Comment les solutions fondées sur la nature joueront un rôle à la COP27


Si les scientifiques et les groupes autochtones reconnaissent depuis
longtemps que la biodiversité et le climat sont intrinsèquement liés, les
législateurs commencent seulement à comprendre. Au cours des dernières
années, on a mieux compris que pour lutter contre la crise climatique, nous
devons protéger nos écosystèmes naturels et investir dans la restauration
de ce qui a été endommagé.


Lors de la conférence des Nations unies sur le climat de l’année dernière,
la COP26, beaucoup se sont réjouis du fait que les solutions fondées sur la
nature aient bénéficié d’un temps d’antenne plus important que jamais.


«

La nature était à l’avant-plan de bon nombre des annonces faites lors
de la COP26, soutenue par un financement de 20 milliards de dollars
provenant de sources publiques et privées

», a déclaré Lucy Almond, présidente de Nature4Climate, qui accueille le
Pavillon de la nature lors de la COP27 du mois prochain. « Cette année, il est essentiel de maintenir ce type d’élan ».


La COP27 étant la « COP africaine », les participants qui défendent les
intérêts des groupes autochtones et africains affirment que l’accent
devrait être mis sur la manière dont les solutions fondées sur la nature
peuvent être utilisées pour aider les communautés vulnérables qui subissent
déjà les pires conséquences du changement climatique.


La grande muraille verte de l’Afrique, un projet visant à construire un
espace vert de 8 000 km sur toute la largeur du continent, devrait être
présentée lors du sommet.
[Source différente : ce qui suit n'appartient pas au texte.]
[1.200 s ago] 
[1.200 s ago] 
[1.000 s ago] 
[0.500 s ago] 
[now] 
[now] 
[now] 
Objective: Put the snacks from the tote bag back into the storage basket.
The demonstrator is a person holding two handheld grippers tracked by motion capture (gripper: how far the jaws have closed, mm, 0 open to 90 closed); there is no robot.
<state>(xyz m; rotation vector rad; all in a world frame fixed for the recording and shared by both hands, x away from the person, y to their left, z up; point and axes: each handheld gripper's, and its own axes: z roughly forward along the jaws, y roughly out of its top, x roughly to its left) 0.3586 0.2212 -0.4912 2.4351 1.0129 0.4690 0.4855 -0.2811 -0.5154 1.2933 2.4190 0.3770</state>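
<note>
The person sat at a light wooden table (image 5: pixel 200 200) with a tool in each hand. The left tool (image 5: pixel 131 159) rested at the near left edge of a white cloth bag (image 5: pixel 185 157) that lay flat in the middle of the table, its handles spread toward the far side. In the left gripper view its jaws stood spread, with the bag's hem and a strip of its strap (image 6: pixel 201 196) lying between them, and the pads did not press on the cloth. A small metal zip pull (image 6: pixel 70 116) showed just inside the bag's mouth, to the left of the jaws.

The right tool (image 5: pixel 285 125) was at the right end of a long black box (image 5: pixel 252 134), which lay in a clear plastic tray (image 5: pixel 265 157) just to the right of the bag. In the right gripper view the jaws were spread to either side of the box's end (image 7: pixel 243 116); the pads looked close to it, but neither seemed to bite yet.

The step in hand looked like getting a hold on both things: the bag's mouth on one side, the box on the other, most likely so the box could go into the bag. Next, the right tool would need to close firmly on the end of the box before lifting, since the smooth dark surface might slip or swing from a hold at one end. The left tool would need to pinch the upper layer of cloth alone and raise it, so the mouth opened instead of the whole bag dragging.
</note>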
La présidence égyptienne étant déterminée à ce
que la COP27 soit axée sur la mise en œuvre plutôt que sur la
multiplication des promesses, l’accent pourrait être mis sur l’obtention de
financements. La COP27 jouera également un rôle important en réaffirmant
l’importance des solutions fondées sur la nature avant un autre sommet, la
conférence des Nations unies sur la biodiversité COP 15, qui se tiendra au
Canada en décembre. Les participants sont largement déterminés à ce que ce
sommet soit le lieu d’un nouvel accord international crucial, un accord dit
de Paris pour la biodiversité. Une grande partie des bases de ce nouveau
traité devrait être posée lors de la COP27.


La nature pour tous


En tant qu’élément vital pour notre coexistence sur Terre, la nature est
une chose dont nous pouvons tous choisir de prendre soin.


Il y a beaucoup à apprendre des communautés autochtones du monde entier qui
ont des générations d’expérience dans la gestion des terres.


Il faut aussi ne pas être dupe du greenwashing et être attentif aux
discours des gouvernements et entreprises qui vantent leurs solutions
fondées sur la nature sans parler de leurs efforts de décarbonisation.